§ **Dataset extract**

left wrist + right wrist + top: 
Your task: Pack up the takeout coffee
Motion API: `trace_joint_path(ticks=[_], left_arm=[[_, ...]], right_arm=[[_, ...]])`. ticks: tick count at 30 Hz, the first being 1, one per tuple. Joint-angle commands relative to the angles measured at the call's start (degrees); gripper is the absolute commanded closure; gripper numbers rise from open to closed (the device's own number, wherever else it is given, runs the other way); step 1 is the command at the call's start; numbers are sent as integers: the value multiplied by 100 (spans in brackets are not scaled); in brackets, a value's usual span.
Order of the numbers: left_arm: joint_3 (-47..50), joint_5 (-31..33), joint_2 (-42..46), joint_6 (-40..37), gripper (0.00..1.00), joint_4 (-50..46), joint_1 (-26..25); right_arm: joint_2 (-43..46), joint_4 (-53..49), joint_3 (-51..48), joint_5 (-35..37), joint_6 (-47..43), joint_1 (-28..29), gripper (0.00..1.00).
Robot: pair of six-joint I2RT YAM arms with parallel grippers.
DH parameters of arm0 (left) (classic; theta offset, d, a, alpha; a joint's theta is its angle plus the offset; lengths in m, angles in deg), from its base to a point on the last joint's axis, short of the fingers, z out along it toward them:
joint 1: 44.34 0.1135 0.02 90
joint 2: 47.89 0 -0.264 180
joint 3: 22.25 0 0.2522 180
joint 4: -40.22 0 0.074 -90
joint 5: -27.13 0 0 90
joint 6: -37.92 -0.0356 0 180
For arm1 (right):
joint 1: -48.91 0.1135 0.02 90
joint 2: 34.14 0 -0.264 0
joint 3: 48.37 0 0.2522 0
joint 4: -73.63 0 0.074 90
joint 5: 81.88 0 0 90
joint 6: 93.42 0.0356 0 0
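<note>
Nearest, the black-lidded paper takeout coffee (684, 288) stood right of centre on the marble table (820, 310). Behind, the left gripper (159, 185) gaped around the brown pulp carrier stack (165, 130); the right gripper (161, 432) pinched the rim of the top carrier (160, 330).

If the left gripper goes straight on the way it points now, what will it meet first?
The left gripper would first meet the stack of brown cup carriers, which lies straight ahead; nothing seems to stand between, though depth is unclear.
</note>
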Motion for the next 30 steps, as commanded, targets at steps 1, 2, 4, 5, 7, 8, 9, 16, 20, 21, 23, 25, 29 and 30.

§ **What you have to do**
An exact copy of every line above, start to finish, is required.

§ **Exercise answer**
left wrist + right wrist + top: 
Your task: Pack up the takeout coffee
Motion API: `trace_joint_path(ticks=[_], left_arm=[[_, ...]], right_arm=[[_, ...]])`. ticks: tick count at 30 Hz, the first being 1, one per tuple. Joint-angle commands relative to the angles measured at the call's start (degrees); gripper is the absolute commanded closure; gripper numbers rise from open to closed (the device's own number, wherever else it is given, runs the other way); step 1 is the command at the call's start; numbers are sent as integers: the value multiplied by 100 (spans in brackets are not scaled); in brackets, a value's usual span.
Order of the numbers: left_arm: joint_3 (-47..50), joint_5 (-31..33), joint_2 (-42..46), joint_6 (-40..37), gripper (0.00..1.00), joint_4 (-50..46), joint_1 (-26..25); right_arm: joint_2 (-43..46), joint_4 (-53..49), joint_3 (-51..48), joint_5 (-35..37), joint_6 (-47..43), joint_1 (-28..29), gripper (0.00..1.00).
Robot: pair of six-joint I2RT YAM arms with parallel grippers.
DH parameters of arm0 (left) (classic; theta offset, d, a, alpha; a joint's theta is its angle plus the offset; lengths in m, angles in deg), from its base to a point on the last joint's axis, short of the fingers, z out along it toward them:
joint 1: 44.34 0.1135 0.02 90
joint 2: 47.89 0 -0.264 180
joint 3: 22.25 0 0.2522 180
joint 4: -40.22 0 0.074 -90
joint 5: -27.13 0 0 90
joint 6: -37.92 -0.0356 0 180
For arm1 (right):
joint 1: -48.91 0.1135 0.02 90
joint 2: 34.14 0 -0.264 0
joint 3: 48.37 0 0.2522 0
joint 4: -73.63 0 0.074 90
joint 5: 81.88 0 0 90
joint 6: 93.42 0.0356 0 0
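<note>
Nearest, the black-lidded paper takeout coffee (684, 288) stood right of centre on the marble table (820, 310). Behind, the left gripper (159, 185) gaped around the brown pulp carrier stack (165, 130); the right gripper (161, 432) pinched the rim of the top carrier (160, 330).

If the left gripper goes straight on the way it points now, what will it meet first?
The left gripper would first meet the stack of brown cup carriers, which lies straight ahead; nothing seems to stand between, though depth is unclear.
</note>
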Motion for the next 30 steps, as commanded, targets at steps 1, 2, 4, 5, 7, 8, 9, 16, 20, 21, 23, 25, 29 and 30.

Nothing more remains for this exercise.